Authors: Michael Chabon
These ancient tales of adventuring females and devouring beasts unsettled their listeners, and ended up feeling pretty cautionary, too, in the end. But on the mind of Taffy the Sasquatch—that was not, of course, her real name; her real name was very long and deeply secret—they had a peculiar effect. They filled her with
longing
. And when the visiting male, having eaten his fill, and told a tale or two of his own, and fathered another squatchling, had gone off again to resume his wanderings, Taffy would feel as if a small part of herself, of her contentment, had gone off with him. It was not many years, as Sasquatches reckon such things, before all the remaining bits of her happiness had been carried away.
By this time she was a mother, herself, twice over, and the aunt of seven squatchlings more. Her oldest nephew, whom she loved dearly, had reached the age when his homewood had begun to feel more like a prison than a shelter. He began, tentatively at first, then for longer and longer periods, to go beyond the streams and fields that were the recognized bounds of their territory. When he returned, his face would be alight with the memory of the things he had seen. One day he was gone for a very long time, and when he returned he told a story of a marvelous bridge of stone that stretched, in a single continuous arch, across a great river gorge, across which there passed a steady traffic of creatures—ferishers and werebears, talking squirrels and blue jays and minks, and strange adventurers, like hairless Sasquatches, from the land known as the Middling. This bridge, he said, was no more than a good day's walk to the west.

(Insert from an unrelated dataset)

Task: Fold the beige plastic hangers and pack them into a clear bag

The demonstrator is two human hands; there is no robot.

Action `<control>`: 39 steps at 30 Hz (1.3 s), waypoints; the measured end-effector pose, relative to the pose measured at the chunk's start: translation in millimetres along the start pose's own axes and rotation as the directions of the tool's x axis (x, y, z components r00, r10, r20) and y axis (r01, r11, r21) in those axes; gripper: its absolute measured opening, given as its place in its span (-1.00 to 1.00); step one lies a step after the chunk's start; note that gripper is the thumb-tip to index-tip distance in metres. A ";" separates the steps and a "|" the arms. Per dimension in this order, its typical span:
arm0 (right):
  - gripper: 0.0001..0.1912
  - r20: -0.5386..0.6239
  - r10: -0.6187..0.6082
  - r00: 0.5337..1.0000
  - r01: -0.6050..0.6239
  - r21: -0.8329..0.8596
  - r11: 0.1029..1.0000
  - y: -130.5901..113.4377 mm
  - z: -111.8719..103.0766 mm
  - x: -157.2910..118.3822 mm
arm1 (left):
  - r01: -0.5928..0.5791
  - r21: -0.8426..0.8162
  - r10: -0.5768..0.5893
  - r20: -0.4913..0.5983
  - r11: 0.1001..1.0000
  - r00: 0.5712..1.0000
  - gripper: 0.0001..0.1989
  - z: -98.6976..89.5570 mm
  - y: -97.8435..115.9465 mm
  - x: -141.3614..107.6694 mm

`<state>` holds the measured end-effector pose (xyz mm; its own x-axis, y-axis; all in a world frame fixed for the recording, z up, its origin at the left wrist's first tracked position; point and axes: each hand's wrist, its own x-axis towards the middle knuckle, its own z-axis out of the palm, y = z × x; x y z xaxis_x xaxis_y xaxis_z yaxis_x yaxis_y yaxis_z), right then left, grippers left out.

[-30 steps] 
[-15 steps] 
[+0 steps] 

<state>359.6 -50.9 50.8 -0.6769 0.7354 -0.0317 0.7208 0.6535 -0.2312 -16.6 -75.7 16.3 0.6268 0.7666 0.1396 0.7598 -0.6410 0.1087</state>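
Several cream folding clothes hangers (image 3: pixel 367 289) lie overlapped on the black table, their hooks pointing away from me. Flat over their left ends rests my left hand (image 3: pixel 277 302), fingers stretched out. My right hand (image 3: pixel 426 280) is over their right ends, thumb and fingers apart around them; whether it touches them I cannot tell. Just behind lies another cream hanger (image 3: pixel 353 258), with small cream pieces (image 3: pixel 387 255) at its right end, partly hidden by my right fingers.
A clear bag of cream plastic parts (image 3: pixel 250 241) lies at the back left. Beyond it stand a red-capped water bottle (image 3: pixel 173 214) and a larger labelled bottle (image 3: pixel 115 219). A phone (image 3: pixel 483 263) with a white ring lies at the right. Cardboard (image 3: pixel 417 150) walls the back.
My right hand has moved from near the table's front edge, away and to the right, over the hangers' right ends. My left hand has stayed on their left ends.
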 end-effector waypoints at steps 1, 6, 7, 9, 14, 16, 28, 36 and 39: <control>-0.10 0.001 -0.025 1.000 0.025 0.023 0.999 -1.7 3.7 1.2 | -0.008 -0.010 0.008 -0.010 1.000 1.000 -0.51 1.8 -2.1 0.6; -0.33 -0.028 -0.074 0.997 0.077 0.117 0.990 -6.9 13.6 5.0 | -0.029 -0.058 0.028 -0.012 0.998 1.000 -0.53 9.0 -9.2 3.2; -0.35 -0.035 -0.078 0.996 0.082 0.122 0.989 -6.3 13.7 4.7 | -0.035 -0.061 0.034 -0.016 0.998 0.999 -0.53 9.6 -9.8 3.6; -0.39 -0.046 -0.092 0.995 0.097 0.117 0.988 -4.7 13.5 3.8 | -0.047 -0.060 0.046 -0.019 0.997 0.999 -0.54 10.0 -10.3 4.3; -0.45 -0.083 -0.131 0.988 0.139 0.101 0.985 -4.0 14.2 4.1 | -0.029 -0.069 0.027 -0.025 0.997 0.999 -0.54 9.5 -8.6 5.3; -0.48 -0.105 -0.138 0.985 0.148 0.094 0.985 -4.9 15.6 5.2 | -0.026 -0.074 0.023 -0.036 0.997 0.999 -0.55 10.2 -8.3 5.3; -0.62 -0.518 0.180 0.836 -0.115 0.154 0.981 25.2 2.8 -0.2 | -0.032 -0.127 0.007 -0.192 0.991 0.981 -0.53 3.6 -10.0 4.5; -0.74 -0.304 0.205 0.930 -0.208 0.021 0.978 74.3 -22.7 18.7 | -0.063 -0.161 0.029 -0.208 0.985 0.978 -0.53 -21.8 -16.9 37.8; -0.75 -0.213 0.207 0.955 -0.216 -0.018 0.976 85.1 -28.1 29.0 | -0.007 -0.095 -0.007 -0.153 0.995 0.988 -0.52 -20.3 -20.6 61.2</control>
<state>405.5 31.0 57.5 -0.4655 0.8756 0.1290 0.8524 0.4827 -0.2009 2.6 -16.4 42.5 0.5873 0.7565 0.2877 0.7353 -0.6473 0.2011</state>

Now, Taffy had heard many outlandish tales in her life—she had even heard, once or twice, about this marvelous bridge, which some said had been raised by Coyote, so that he could leap across the worlds more easily, and which others said was a remnant of the time when Old Mr. Wood and his spirit kin still walked the First Forest. But she had never realized that it was so near to home, and she had never heard it spoken of by one who was, himself, so near to her.
"I would like to see that bridge," she blurted out, and then covered her mouth, because it was not a very polite remark for a female Sasquatch to make. And her young nephew, because he was young, and loved her, said, "Go, Auntie! Leave now! Yes! Oh, you must! You can be there by midnight and back again by dawn and none but we two will be the wiser."
"And who," she asked him, "will stay with the squatchlings while I am gone, and lay a cool cloth on their foreheads if they get feverish, and lie beside down them to stroke their forearm fur if they have bad dreams?"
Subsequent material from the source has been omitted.